Instructions for the task:
Look below for the line containing "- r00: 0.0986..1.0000" and the line containing "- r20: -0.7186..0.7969"; repeat exactly those two lines and all lines between them, and nothing else.

── Source information ──

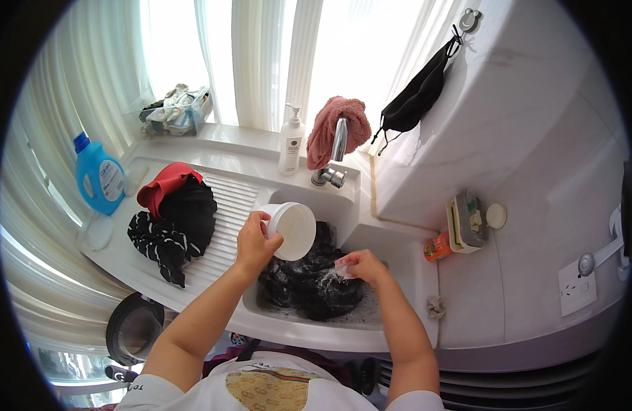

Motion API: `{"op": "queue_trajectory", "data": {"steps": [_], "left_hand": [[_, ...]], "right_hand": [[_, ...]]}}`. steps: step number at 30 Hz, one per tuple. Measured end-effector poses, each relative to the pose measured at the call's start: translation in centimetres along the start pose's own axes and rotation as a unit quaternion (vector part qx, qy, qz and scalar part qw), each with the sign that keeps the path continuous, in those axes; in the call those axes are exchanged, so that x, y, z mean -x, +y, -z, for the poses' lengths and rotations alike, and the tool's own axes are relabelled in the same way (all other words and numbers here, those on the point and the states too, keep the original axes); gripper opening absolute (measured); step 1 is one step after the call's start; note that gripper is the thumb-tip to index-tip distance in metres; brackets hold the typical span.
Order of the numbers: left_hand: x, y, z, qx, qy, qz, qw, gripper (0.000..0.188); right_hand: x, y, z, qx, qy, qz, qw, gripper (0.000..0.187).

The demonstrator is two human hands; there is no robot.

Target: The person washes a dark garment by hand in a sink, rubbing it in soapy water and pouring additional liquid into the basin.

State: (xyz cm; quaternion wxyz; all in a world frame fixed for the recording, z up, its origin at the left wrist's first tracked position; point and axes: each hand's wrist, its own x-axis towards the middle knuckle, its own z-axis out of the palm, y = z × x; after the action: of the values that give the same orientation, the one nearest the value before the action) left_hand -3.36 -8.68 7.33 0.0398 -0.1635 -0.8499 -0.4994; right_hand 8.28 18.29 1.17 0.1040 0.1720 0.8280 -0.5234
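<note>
My left hand (257, 240) is closed on the rim and side of a white plastic tub (301, 231), tilted so that its pale inside shows. Under it, dark wet clothes (312, 284) lie bunched in the white sink (386, 240), with white powder or suds scattered over them. Just above the clothes, my right hand (364, 266) pinches a small translucent, whitish, scoop-like thing (343, 268). Its exact kind is too small to tell.
On the ribbed washboard (227, 212) left of the sink lie black clothes (192, 212) and a red cap (166, 185). A blue detergent bottle (100, 175), white pump bottle (290, 140) and tap (338, 147) with a pink towel (340, 127) stand around. An orange container (437, 247) sits right.
</note>
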Motion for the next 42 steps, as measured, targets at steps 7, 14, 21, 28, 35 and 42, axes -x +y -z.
{"op": "queue_trajectory", "data": {"steps": [7, 14, 21, 28, 35, 42], "left_hand": [[0.5, -0.5, 0.4, 0.17, -0.031, 0.14, 0.975, 0.039], [0.4, -1.5, 6.0, 0.436, -0.081, 0.327, 0.835, 0.034], [1.0, -1.1, 12.7, 0.448, -0.052, 0.294, 0.843, 0.034], [2.1, -3.7, 11.6, 0.417, -0.045, 0.312, 0.853, 0.035], [-6.2, -3.5, 6.4, 0.457, 0.057, 0.284, 0.841, 0.051], [-16.9, -7.2, 0.4, 0.436, 0.154, 0.333, 0.822, 0.059]], "right_hand": [[-2.1, -1.0, -2.1, -0.137, 0.049, 0.083, 0.986, 0.047], [-3.3, -3.6, -6.6, 0.002, 0.107, 0.076, 0.991, 0.047], [-3.8, -6.9, -10.1, -0.539, 0.051, -0.03, 0.84, 0.029], [-3.8, -8.6, -13.1, -0.7, 0.181, -0.072, 0.687, 0.014], [-3.3, -8.6, -13.1, -0.725, 0.193, -0.079, 0.656, 0.013], [-3.2, -8.5, -12.2, -0.723, 0.199, -0.076, 0.657, 0.013]]}}
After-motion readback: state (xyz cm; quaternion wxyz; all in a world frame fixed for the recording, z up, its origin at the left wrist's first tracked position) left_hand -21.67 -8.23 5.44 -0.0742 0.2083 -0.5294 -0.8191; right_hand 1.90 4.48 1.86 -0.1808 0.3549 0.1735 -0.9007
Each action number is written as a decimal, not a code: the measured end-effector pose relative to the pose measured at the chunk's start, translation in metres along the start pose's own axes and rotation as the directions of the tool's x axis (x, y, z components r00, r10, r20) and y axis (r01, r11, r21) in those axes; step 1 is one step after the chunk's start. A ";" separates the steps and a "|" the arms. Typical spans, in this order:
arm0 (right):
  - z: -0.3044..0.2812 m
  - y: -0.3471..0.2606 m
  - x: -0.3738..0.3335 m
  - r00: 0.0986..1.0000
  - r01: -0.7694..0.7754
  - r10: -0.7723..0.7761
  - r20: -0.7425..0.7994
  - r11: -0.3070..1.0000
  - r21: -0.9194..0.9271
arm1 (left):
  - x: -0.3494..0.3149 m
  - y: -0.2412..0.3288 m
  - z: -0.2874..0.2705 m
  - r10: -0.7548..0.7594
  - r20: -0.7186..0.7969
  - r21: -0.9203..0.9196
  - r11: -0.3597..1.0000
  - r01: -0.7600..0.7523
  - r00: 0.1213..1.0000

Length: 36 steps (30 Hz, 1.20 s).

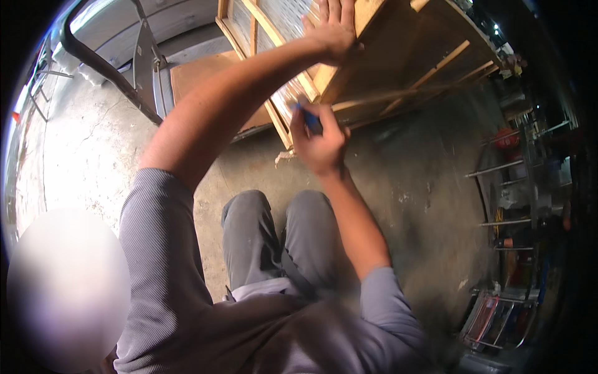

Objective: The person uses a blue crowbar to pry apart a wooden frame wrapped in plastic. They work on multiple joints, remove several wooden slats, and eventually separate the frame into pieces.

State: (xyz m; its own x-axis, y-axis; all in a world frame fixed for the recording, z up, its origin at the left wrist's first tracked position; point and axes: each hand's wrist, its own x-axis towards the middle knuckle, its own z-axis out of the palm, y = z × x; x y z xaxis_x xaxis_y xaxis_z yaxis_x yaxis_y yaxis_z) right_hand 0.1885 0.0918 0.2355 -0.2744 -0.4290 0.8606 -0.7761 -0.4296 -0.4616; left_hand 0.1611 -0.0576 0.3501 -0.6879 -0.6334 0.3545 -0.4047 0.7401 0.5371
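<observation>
We see a concrete floor (405, 212) that fills the middle of the frame and extends to the left side, where it is very bright. From the upper middle to the upper right of the frame is the wooden structure (430, 56), which has a broad brown panel and strips of lighter wood. The person's grey trousers (252, 230) and grey shirt (159, 249) occupy the lower middle and lower left. At the right side we find a metal rack (507, 221), rather dark and hard to read. In the upper left there is a brown board (187, 75), beside a dark curved handle (103, 65). Clear film (293, 22) covers the space between the wooden strips at the upper middle.

The left grip (334, 34) is released: it lies flat on the wooden edge at the top, with the fingers extended. The right grip (321, 143) is just below the structure's near corner, at the centre of the frame, and grasps a small blue tool (313, 122). This tool points toward the film; because of blur, we cannot tell whether it touches.
</observation>
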 end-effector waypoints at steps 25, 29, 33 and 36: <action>0.049 -0.009 0.011 0.938 0.133 -0.127 0.321 0.991 0.006 | 0.004 0.002 0.018 -0.083 -0.201 0.153 0.981 0.115 0.976; 0.036 -0.013 0.005 0.956 0.207 -0.186 0.226 0.975 -0.075 | 0.003 0.006 0.021 -0.118 -0.168 0.229 0.961 0.155 0.979; 0.034 0.011 -0.003 0.948 0.274 -0.254 0.192 0.958 -0.087 | 0.000 0.009 0.015 -0.078 -0.163 0.211 0.971 0.112 0.983; 0.070 0.046 0.017 0.911 0.271 -0.257 0.321 0.963 0.003 | -0.002 0.010 0.010 -0.110 -0.125 0.233 0.963 0.137 0.986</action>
State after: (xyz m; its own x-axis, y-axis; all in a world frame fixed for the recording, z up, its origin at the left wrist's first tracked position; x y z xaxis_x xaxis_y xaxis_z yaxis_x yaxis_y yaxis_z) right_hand 0.1879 0.0085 0.2140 0.1319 -0.5358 0.8340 -0.8195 -0.5323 -0.2123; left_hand 0.1522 -0.0471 0.3468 -0.5585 -0.7341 0.3862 -0.6242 0.6786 0.3871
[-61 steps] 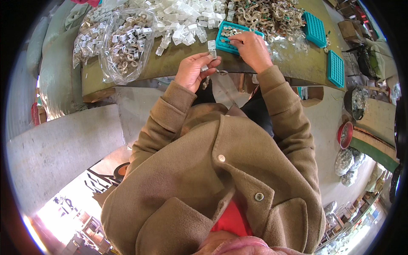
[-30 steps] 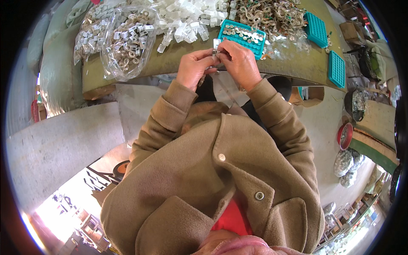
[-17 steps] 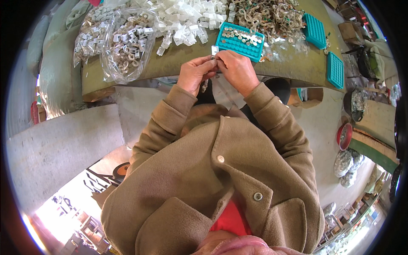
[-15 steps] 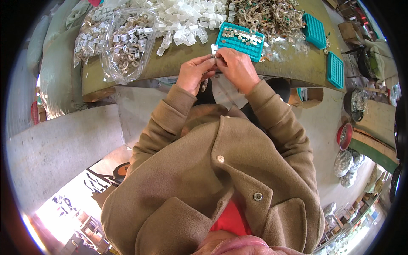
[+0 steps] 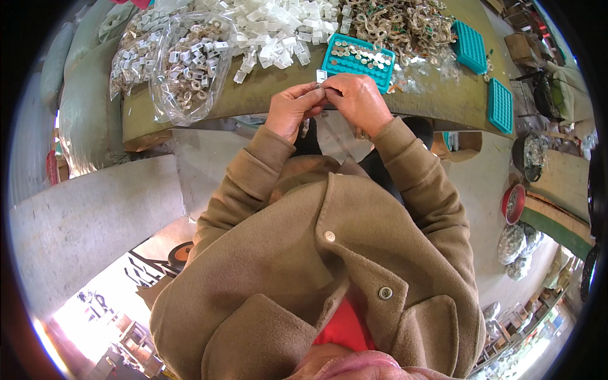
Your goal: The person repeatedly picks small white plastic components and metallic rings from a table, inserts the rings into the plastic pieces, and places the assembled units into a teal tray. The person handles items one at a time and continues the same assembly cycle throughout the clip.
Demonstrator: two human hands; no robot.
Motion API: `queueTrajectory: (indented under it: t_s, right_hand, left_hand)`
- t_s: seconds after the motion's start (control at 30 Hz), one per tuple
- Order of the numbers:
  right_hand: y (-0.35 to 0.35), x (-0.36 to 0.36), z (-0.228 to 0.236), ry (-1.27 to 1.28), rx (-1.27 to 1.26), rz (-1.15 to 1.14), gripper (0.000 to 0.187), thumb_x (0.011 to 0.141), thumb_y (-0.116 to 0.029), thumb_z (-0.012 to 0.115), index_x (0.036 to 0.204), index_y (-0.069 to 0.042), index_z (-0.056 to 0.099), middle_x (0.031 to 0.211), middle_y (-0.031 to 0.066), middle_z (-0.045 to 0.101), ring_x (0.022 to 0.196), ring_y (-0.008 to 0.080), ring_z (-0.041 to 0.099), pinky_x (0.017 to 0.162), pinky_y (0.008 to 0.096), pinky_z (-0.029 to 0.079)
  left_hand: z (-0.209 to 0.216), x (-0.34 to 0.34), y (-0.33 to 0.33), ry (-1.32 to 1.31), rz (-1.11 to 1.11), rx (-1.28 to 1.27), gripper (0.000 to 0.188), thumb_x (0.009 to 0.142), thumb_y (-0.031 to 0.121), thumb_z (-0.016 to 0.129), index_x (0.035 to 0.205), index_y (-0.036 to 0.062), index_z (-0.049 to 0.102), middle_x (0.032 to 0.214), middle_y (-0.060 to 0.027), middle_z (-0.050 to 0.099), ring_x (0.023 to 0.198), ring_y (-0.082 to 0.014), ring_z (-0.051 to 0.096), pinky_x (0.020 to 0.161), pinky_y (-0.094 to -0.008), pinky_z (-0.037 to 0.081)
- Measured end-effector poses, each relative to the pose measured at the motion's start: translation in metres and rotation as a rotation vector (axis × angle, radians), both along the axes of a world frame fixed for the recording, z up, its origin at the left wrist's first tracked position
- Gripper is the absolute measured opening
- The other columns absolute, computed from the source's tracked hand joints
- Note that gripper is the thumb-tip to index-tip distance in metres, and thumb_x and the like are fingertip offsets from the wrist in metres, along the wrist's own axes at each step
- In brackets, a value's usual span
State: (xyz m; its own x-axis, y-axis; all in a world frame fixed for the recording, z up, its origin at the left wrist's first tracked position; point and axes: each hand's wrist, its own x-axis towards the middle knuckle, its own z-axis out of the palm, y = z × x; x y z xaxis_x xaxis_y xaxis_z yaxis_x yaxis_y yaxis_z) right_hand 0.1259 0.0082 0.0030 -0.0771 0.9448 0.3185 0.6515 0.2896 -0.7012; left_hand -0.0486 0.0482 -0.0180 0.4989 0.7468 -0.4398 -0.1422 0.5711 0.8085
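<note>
Above the near edge of the table, my left hand [image 5: 292, 109] and my right hand [image 5: 359, 101] meet with fingertips pinched together. What they grip between them is small and mostly hidden by the fingers. A small white square piece [image 5: 322, 76] shows just past the fingertips; whether it is held, I cannot tell. Below my left hand hangs the end of a thin, pale, band-like thing [image 5: 305, 128]. Right beyond my right hand lies a turquoise tray [image 5: 348, 67] with rows of small round silvery pieces [image 5: 361, 52] in part of its pockets.
A heap of clear plastic boxes [image 5: 278, 28] covers the table's [image 5: 253, 95] far middle. To its right is a pile of translucent ring-shaped bands [image 5: 399, 25]. Clear bags [image 5: 190, 69] of similar pieces stand left. Two more turquoise trays [image 5: 469, 47] [image 5: 500, 106] lie right.
My right hand has turned slightly, its fingers curling lower over the pinch. The white square piece shows a little lower. Both hands stay together in nearly the same place.
</note>
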Motion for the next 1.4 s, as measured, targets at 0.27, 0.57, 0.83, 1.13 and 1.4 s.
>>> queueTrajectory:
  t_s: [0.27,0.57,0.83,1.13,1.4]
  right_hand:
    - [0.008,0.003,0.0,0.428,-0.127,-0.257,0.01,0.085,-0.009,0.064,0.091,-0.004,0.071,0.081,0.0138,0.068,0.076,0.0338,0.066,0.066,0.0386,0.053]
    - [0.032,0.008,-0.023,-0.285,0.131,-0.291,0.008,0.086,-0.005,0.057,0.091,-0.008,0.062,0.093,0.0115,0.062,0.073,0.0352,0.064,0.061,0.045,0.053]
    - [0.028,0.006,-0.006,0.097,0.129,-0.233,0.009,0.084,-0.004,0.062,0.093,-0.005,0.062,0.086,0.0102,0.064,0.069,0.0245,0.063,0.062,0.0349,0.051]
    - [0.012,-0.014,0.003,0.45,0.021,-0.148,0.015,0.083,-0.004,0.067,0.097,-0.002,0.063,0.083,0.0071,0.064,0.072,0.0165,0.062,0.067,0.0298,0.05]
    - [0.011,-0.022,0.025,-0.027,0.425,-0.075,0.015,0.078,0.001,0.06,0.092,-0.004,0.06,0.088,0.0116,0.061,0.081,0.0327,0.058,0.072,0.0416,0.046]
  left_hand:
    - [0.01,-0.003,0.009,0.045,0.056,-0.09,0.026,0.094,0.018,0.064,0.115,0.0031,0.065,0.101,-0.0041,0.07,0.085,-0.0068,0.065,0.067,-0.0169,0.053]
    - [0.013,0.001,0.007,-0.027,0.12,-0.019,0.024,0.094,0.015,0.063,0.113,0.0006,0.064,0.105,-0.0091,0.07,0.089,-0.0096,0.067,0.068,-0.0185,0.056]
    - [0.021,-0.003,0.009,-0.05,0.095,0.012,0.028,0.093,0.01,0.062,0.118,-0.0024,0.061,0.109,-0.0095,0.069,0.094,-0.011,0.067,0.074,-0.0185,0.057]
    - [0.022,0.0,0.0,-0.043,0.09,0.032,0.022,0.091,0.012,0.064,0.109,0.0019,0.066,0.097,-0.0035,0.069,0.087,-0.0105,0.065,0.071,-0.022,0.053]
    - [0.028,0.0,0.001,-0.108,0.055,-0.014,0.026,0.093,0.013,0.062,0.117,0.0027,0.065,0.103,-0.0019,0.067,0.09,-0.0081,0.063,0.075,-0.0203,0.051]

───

Exercise output:
  - r00: 0.0986..1.0000
  - r01: -0.7694..0.7754
  - r10: -0.7723..0.7761
  - r20: -0.7425..0.7994
  - r11: -0.3070..1.0000
  - r21: -0.9194..0.9271
arm1 (left):
  - x: -0.3494..0.3149 m
  - y: -0.2412..0.3288 m
  - z: -0.2874..0.2705 m
  - r10: -0.7548..0.7594
  - r20: -0.7186..0.7969

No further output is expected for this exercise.